> **What to produce**: Show each line from the records below in which the word "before" occurs.

> **Dataset content**:
--------------------------------------------------

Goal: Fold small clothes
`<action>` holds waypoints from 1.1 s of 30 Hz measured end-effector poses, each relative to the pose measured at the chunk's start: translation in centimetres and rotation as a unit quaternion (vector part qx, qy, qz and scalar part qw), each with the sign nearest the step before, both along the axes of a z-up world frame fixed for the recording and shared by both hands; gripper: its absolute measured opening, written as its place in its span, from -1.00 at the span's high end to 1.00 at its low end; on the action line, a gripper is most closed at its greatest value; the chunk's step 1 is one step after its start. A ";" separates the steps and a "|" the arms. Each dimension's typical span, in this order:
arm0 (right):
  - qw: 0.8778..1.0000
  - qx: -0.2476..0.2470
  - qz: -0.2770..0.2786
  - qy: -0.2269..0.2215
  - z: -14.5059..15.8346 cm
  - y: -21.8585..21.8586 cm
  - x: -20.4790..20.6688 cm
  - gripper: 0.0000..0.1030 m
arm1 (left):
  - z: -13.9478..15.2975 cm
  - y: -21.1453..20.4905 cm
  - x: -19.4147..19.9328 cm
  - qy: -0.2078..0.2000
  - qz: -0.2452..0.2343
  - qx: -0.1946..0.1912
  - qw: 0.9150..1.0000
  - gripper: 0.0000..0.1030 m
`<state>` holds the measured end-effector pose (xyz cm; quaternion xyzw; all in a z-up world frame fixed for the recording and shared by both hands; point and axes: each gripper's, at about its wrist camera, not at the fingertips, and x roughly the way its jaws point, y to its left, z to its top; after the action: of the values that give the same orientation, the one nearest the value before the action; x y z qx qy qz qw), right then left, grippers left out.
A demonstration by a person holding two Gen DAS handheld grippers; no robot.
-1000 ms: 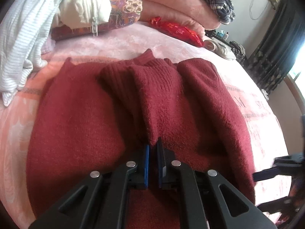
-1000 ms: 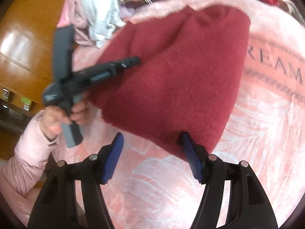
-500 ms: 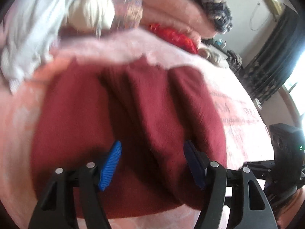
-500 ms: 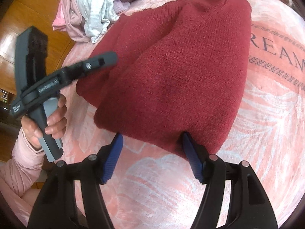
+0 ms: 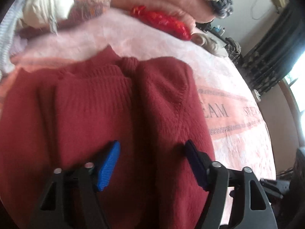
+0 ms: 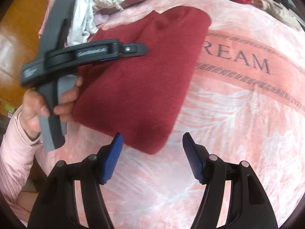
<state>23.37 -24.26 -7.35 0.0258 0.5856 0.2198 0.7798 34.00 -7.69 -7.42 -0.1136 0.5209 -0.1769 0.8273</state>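
Sweater (image 5: 106, 118), dark red knit and folded lengthwise, lies on the pink blanket (image 6: 238, 133) printed with lettering. Left gripper (image 5: 152, 152) hovers over it, blue pads spread apart with nothing between them, the ribbed collar ahead of its tips. Right gripper (image 6: 152, 143) also stands spread and empty, the sweater's near corner just ahead between its tips. Beyond the collar sits a pile of clothes (image 5: 47, 9).

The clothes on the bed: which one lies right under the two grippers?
The dark red sweater, spread alone on the pink blanket. The white striped top and the other clothes are bunched in a heap at the blanket's far edge.
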 end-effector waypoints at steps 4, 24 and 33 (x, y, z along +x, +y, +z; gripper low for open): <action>1.000 0.013 -0.010 0.010 -0.9 -1.6 -0.1 -0.26 | 0.0 -0.6 0.7 0.016 -0.018 -0.034 0.999 0.39; 1.000 0.010 0.004 0.010 -0.5 2.0 1.0 -0.26 | -1.5 10.8 -5.0 -0.039 0.057 -0.069 0.995 0.77; 1.000 0.005 -0.001 0.016 -1.3 2.2 1.4 -0.26 | 0.1 11.6 -7.2 -0.037 0.077 -0.055 0.995 -0.62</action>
<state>24.76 -22.08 -8.64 0.0332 0.5969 0.2216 0.7704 26.77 3.87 -7.35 -0.1920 0.4688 -0.1449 0.8499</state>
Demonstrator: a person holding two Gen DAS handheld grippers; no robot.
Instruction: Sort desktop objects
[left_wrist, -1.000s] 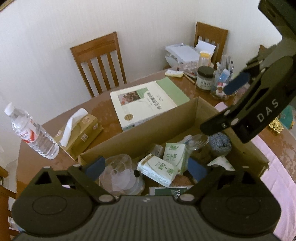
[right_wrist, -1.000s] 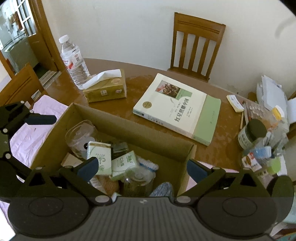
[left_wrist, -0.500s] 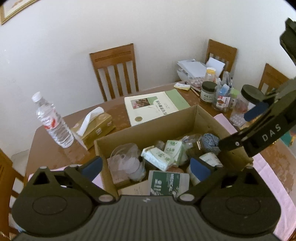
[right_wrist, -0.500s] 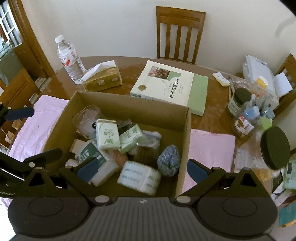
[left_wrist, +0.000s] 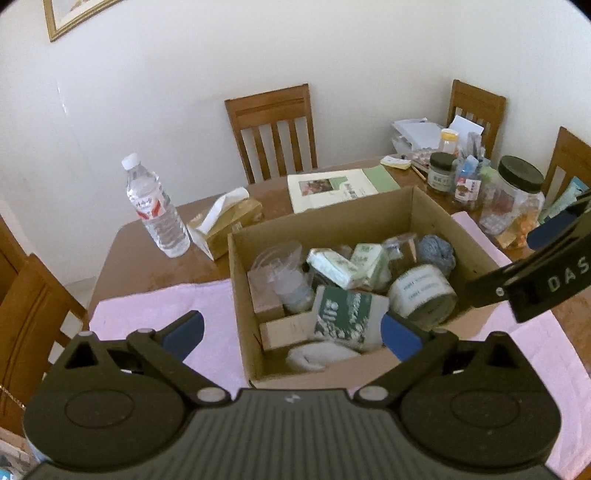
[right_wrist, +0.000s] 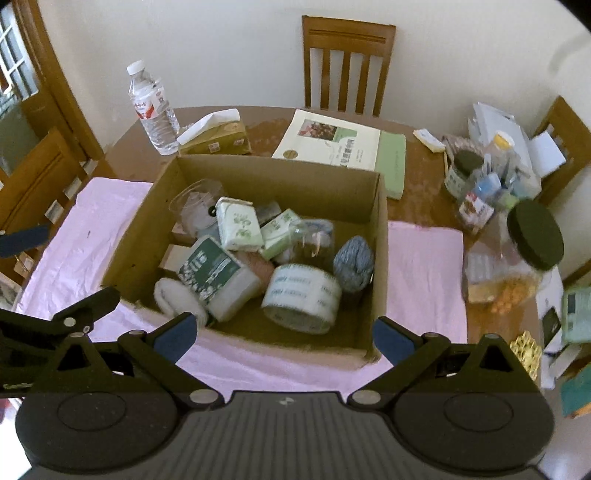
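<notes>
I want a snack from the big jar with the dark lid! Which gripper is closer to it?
Right. The right gripper hangs by the end of the cardboard box nearest the big jar; the left gripper is toward the box's other end.

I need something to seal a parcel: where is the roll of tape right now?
The roll of tape lies on its side in the cardboard box, near its front right corner in the right wrist view, between the blue-grey yarn ball and the green-labelled packet.
</notes>
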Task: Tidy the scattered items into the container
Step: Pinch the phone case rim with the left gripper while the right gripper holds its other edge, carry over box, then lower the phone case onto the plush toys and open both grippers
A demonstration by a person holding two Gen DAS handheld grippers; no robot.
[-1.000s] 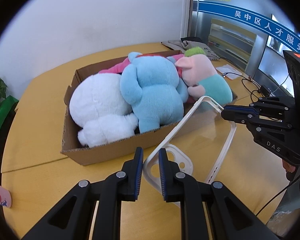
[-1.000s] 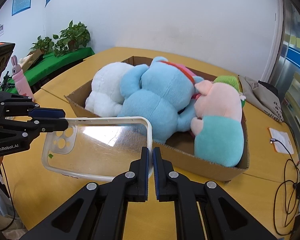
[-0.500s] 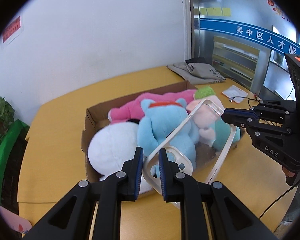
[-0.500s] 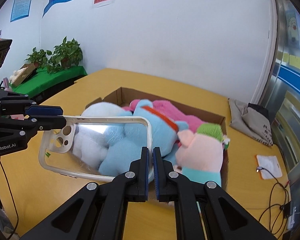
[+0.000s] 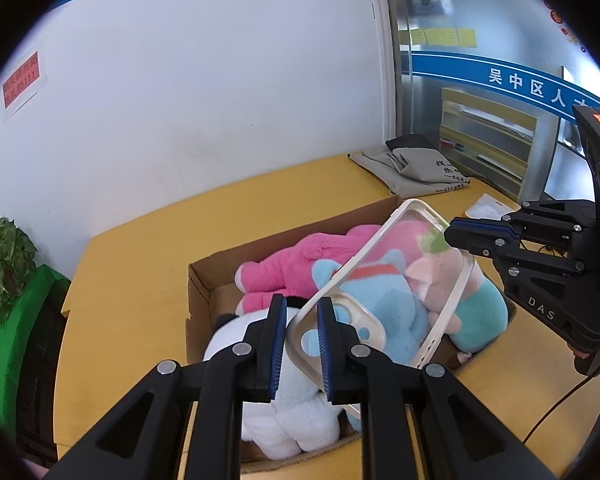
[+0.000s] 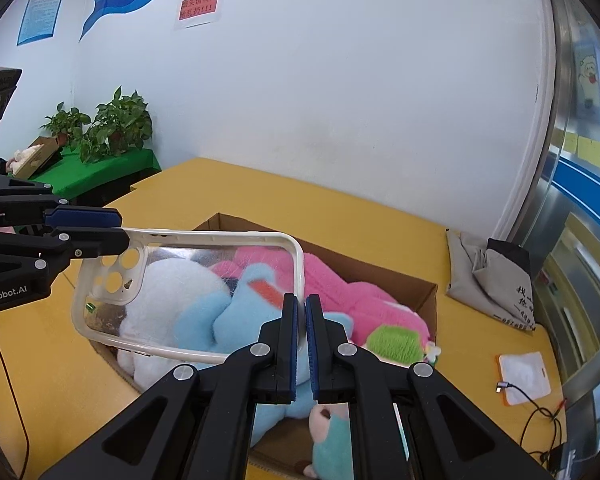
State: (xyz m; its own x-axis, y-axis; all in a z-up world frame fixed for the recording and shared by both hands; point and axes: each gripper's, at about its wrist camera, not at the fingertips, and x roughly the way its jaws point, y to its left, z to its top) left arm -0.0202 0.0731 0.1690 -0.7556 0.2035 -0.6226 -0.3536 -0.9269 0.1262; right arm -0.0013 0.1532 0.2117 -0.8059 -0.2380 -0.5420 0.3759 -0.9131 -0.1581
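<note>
Raised since a second ago: clear case [image 5: 384, 280], formerly low beside the box front, now held in the air above the box [image 5: 204, 280] and its toys, with both tongs higher too.

Item 1. Case, transparent with a white rim; camera cut-outs at the left-hand end. Held level over the open box, gripped at both ends, touching no toy.

Item 2. Left tongs [image 5: 300, 340]: narrow gap, blue pads either side of the case rim at the camera-cut-out end, gripping it. In the right wrist view they [image 6: 116, 228] clamp the case's top left corner.

Item 3. Right tongs [image 6: 301, 340]: nearly closed, pinching the case's rim at its lower right corner. In the left wrist view they [image 5: 452, 236] hold the far end of the case.

Item 4. Box, brown cardboard, open-topped, standing on the yellow surface [image 6: 340, 216]. Contents, packed touching one another: white plush [image 6: 180, 292] at the left end; blue plush [image 6: 240, 320] in the middle; pink plush [image 5: 300, 260] along the back wall; pink-faced plush with teal body [image 5: 476, 312] at the right end, with a green tuft [image 6: 396, 340] on it.

Item 5. Grey folded cloth [image 5: 412, 168] on the surface behind the box, well apart from it.

Item 6. White pouch [image 6: 524, 376] with a cable [image 6: 540, 412], on the surface right of the box.

Item 7. Potted plants [image 6: 116, 124] on a green-covered table by the wall.
</note>
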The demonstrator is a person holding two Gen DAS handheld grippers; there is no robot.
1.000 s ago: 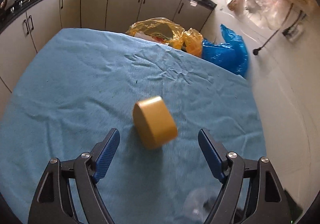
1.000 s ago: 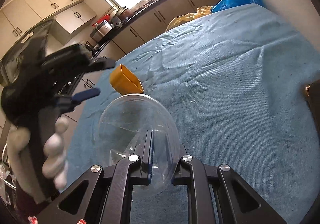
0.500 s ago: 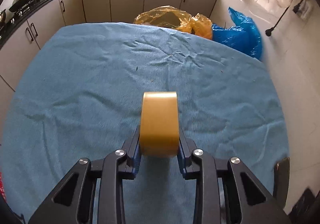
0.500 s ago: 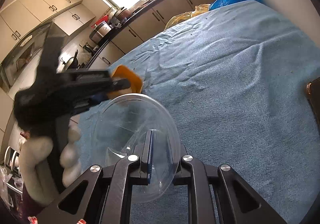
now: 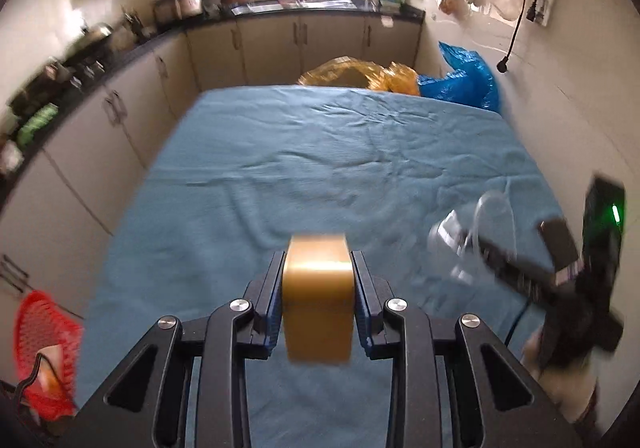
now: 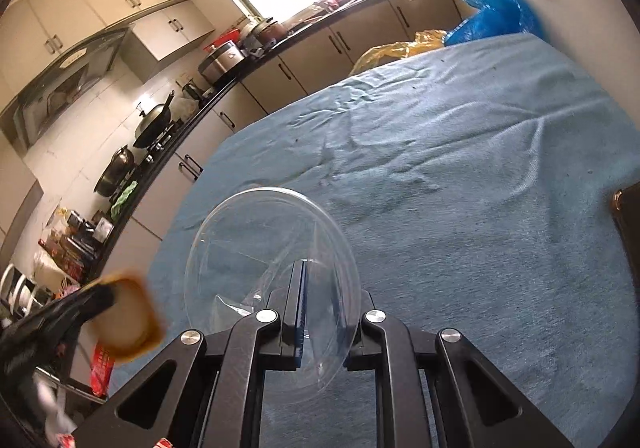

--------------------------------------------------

> **Reply to the task**:
`<action>` holds waypoints from 1.1 s of 30 Hz measured end-effector poses, each relative to the pose measured at the chunk's start: translation in centimetres and rotation as a unit quaternion (vector part qx, qy, qz and scalar part qw), each with the sign nearest the step before, both along the axes of a z-up world frame fixed for the recording and shared by both hands; gripper: its absolute measured opening, written as its place in its span, from -1.00 at the span's high end to 1.00 at its low end; on the action line, a gripper is most closed at its greatest value; the chunk's step 1 is one step after its start. A ";" separates the steps and a "|" the arms. Each dimension's typical span, in this order:
`<state>` holds the measured end-effector pose (xyz cm; quaternion xyzw; all in a z-up world frame fixed for the recording and shared by both hands; point and axes: each gripper's, at about its wrist camera, not at the fingertips, and x roughly the way its jaws point, y to its left, z to its top; after the action: of the values that give the same orientation, the one nearest the value before the action; x y z qx qy qz qw), right then left, grippers left out.

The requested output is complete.